In the data below, retype exactly the line that contains "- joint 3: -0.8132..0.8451" and every line after it, through the last.

───── DATA BELOW ─────

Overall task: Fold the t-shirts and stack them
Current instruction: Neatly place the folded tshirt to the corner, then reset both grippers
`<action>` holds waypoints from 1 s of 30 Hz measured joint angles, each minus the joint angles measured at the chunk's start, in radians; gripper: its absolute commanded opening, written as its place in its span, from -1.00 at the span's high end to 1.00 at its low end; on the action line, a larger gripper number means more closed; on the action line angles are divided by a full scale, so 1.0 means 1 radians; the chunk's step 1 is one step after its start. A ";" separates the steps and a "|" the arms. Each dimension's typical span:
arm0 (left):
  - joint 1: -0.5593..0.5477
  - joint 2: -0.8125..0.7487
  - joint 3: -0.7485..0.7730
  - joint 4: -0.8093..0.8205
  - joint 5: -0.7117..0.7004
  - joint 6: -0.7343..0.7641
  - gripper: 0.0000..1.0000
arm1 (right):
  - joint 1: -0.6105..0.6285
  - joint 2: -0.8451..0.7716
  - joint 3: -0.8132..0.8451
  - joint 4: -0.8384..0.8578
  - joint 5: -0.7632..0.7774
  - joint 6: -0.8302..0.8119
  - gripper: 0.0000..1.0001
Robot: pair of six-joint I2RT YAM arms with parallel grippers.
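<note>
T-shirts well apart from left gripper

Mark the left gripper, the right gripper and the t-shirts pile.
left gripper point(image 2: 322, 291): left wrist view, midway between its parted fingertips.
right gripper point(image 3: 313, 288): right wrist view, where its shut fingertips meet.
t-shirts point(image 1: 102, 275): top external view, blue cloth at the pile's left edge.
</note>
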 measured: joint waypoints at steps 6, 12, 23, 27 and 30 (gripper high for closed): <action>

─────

__TASK OUTPUT__.
  - joint 3: -0.8132..0.8451
  - joint 4: -0.8384..0.8578
  - joint 5: -0.7632..0.7774
  - joint 6: -0.8302..0.8119
  - gripper: 0.0000..1.0001
Robot: pair of six-joint I2RT YAM arms with parallel grippers.
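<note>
T-shirts well apart from left gripper

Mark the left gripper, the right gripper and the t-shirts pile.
left gripper point(image 2: 322, 291): left wrist view, midway between its parted fingertips.
right gripper point(image 3: 313, 288): right wrist view, where its shut fingertips meet.
t-shirts point(image 1: 102, 275): top external view, blue cloth at the pile's left edge.
</note>
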 measured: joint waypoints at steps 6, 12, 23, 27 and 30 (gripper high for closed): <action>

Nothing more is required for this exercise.